● **TASK BRIEF**
Your answer must be every line of the data below that holds the string "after", copied exactly.

● **SUPPLIED INFORMATION**
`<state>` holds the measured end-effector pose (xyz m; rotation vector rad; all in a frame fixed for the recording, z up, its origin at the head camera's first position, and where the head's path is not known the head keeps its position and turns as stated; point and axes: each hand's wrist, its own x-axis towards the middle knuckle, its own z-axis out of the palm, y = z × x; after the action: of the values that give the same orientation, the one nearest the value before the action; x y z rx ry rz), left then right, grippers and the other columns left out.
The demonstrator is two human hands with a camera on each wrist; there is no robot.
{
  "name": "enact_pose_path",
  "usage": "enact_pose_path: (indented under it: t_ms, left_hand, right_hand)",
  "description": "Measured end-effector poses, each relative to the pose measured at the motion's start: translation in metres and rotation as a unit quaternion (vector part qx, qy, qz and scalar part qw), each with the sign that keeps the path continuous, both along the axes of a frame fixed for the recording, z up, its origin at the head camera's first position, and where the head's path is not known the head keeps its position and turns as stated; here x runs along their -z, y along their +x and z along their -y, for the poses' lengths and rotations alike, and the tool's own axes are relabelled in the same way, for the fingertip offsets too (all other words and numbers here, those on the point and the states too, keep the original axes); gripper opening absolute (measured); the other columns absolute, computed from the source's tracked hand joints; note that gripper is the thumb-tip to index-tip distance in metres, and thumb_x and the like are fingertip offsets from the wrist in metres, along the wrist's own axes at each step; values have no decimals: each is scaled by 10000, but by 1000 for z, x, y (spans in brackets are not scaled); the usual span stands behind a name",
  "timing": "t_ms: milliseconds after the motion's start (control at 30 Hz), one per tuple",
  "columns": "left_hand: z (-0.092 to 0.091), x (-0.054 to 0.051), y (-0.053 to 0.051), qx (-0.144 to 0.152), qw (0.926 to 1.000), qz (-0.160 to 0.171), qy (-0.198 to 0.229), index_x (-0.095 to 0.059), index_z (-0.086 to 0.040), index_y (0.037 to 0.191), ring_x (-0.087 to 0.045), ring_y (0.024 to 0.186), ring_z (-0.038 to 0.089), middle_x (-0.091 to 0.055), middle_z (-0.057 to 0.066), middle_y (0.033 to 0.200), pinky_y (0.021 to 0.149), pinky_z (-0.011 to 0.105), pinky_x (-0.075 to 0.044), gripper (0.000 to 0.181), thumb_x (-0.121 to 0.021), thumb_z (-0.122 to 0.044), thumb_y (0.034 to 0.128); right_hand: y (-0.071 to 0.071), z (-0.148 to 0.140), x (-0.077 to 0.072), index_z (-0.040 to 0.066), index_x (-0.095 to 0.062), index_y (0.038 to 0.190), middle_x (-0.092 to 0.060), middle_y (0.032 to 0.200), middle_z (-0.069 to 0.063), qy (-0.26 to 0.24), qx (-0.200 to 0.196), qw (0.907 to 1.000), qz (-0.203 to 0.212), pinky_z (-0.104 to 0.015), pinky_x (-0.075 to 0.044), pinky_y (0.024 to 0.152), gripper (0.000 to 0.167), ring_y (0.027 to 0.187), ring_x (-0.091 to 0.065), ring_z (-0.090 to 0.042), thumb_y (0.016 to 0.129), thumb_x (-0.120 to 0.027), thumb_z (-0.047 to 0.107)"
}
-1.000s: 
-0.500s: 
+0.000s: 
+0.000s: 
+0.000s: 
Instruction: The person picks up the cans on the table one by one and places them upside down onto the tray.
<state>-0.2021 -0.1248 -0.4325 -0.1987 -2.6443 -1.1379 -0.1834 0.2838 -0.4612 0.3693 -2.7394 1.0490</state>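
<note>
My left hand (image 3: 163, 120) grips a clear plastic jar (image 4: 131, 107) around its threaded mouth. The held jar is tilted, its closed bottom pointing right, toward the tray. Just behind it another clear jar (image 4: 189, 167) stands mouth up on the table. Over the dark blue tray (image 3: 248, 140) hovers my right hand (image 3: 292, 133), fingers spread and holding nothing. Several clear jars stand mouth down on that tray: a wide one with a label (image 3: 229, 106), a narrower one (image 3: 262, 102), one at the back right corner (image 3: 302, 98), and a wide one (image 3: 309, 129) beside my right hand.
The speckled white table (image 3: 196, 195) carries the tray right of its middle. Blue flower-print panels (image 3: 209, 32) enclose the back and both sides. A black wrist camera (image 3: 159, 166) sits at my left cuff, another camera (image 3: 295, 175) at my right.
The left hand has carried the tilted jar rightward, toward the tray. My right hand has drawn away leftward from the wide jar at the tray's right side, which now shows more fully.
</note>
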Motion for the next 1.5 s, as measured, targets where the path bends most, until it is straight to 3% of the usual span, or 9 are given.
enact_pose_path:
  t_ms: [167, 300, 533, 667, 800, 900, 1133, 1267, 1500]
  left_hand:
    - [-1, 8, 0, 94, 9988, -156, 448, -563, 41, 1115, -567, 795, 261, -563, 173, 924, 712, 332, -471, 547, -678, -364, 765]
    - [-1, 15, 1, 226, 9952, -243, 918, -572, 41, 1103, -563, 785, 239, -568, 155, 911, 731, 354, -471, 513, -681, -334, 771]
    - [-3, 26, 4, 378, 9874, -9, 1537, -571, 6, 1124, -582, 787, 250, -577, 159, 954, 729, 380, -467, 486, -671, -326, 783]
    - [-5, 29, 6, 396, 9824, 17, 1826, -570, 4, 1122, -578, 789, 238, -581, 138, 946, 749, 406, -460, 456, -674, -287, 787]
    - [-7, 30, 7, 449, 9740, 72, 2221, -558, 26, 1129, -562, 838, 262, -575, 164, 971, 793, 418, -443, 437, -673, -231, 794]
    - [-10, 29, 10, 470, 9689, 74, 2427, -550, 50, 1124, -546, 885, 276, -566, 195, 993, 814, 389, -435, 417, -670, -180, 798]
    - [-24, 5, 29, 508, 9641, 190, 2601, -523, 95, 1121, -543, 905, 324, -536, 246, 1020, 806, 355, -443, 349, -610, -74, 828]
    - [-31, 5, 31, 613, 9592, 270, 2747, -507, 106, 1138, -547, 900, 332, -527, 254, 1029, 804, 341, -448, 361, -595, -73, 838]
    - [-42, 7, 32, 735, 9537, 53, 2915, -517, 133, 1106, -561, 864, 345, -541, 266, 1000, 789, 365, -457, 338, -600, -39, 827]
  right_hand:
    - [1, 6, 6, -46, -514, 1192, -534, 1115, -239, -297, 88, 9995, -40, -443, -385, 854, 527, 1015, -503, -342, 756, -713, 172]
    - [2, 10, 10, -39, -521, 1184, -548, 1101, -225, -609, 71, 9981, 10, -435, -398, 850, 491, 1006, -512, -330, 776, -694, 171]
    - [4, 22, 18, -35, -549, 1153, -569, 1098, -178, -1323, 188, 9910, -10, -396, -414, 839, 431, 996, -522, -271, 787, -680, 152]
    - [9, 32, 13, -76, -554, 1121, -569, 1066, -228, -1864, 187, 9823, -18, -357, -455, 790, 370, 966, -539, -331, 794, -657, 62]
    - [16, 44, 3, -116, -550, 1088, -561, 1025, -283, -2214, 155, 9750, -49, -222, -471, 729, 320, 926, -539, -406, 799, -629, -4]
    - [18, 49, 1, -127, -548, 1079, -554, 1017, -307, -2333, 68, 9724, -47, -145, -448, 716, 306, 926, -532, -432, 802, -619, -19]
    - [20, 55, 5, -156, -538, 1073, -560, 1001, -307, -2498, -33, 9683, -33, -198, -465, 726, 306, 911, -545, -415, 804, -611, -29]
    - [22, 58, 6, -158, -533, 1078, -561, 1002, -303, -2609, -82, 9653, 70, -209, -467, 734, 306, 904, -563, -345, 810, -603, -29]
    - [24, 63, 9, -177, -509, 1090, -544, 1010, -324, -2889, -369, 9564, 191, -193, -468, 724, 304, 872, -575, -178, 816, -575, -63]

● **YOUR RESPONSE**
`<state>` holds the measured end-effector pose (xyz m; rotation vector rad; all in a frame fixed for the recording, z up, its origin at the head camera's first position, and where the head's path is not known the head keeps its position and turns as stated; point and axes: each hand's wrist, its own x-axis towards the middle knuckle, its own z-axis out of the palm, y = z × x; after the action: of the values that give the same orientation, the one nearest the value before the action; x y z rx ry rz), left then right, grippers and the other columns left out.
  "timing": "t_ms: milliseconds after the motion's start (control at 30 Hz), one per tuple",

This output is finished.